Problem to work on: Output the entries below so that they read exactly as they do now.
# # # # #
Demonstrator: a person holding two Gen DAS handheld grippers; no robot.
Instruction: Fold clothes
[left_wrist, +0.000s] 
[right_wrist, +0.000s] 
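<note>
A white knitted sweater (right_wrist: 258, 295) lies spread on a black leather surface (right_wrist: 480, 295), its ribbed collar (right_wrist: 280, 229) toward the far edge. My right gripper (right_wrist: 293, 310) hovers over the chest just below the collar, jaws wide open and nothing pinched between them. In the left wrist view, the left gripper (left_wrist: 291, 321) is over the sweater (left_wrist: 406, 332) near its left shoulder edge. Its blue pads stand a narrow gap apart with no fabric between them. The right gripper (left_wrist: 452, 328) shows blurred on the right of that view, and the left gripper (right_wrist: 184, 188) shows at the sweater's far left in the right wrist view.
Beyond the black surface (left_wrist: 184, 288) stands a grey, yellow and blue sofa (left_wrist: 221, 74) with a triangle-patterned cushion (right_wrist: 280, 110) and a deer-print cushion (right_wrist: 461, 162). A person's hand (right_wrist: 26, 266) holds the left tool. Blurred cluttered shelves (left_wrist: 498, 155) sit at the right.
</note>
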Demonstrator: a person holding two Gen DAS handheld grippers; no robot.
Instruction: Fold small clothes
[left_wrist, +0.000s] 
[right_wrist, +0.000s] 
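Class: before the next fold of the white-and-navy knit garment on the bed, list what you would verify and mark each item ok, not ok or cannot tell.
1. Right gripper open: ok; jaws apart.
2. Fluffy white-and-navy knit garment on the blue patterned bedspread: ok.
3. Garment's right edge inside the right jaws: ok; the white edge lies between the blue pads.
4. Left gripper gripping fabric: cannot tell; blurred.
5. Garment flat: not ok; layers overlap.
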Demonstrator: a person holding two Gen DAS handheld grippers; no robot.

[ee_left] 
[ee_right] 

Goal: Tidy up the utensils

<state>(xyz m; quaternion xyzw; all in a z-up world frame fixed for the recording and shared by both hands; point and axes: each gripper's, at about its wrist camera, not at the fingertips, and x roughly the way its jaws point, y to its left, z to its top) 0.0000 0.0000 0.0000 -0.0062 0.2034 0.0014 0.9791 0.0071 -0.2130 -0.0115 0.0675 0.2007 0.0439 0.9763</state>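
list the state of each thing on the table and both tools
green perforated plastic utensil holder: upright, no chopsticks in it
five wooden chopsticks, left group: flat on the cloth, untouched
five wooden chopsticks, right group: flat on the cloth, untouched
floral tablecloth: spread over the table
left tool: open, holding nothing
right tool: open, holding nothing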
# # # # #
Written solution:
Demonstrator: a person holding two Gen DAS handheld grippers; no robot.
Instruction: Fold clothes
[left_wrist, +0.000s] 
[right_wrist, +0.000s] 
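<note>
A white knitted sweater (right_wrist: 258, 295) lies spread on a black leather surface (right_wrist: 480, 295), its ribbed collar (right_wrist: 280, 229) toward the far edge. My right gripper (right_wrist: 293, 310) hovers over the chest just below the collar, jaws wide open and nothing pinched between them. In the left wrist view, the left gripper (left_wrist: 291, 321) is over the sweater (left_wrist: 406, 332) near its left shoulder edge. Its blue pads stand a narrow gap apart with no fabric between them. The right gripper (left_wrist: 452, 328) shows blurred on the right of that view, and the left gripper (right_wrist: 184, 188) shows at the sweater's far left in the right wrist view.
Beyond the black surface (left_wrist: 184, 288) stands a grey, yellow and blue sofa (left_wrist: 221, 74) with a triangle-patterned cushion (right_wrist: 280, 110) and a deer-print cushion (right_wrist: 461, 162). A person's hand (right_wrist: 26, 266) holds the left tool. Blurred cluttered shelves (left_wrist: 498, 155) sit at the right.
</note>
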Demonstrator: a person holding two Gen DAS handheld grippers; no robot.
Instruction: Fold small clothes
[left_wrist, +0.000s] 
[right_wrist, +0.000s] 
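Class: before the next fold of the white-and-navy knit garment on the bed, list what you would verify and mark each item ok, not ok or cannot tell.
1. Right gripper open: ok; jaws apart.
2. Fluffy white-and-navy knit garment on the blue patterned bedspread: ok.
3. Garment's right edge inside the right jaws: ok; the white edge lies between the blue pads.
4. Left gripper gripping fabric: cannot tell; blurred.
5. Garment flat: not ok; layers overlap.
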Demonstrator: a person holding two Gen DAS handheld grippers; no robot.

[ee_left] 
[ee_right] 

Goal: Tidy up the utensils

<state>(xyz m; quaternion xyzw; all in a z-up world frame fixed for the recording and shared by both hands; point and axes: each gripper's, at about its wrist camera, not at the fingertips, and x roughly the way its jaws point, y to its left, z to its top) 0.0000 0.0000 0.0000 -0.0062 0.2034 0.0014 0.9791 0.0071 -0.2130 -0.0115 0.0675 0.2007 0.0439 0.9763</state>
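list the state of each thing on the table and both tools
green perforated plastic utensil holder: upright, no chopsticks in it
five wooden chopsticks, left group: flat on the cloth, untouched
five wooden chopsticks, right group: flat on the cloth, untouched
floral tablecloth: spread over the table
left tool: open, holding nothing
right tool: open, holding nothing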

With that, the exercise is complete.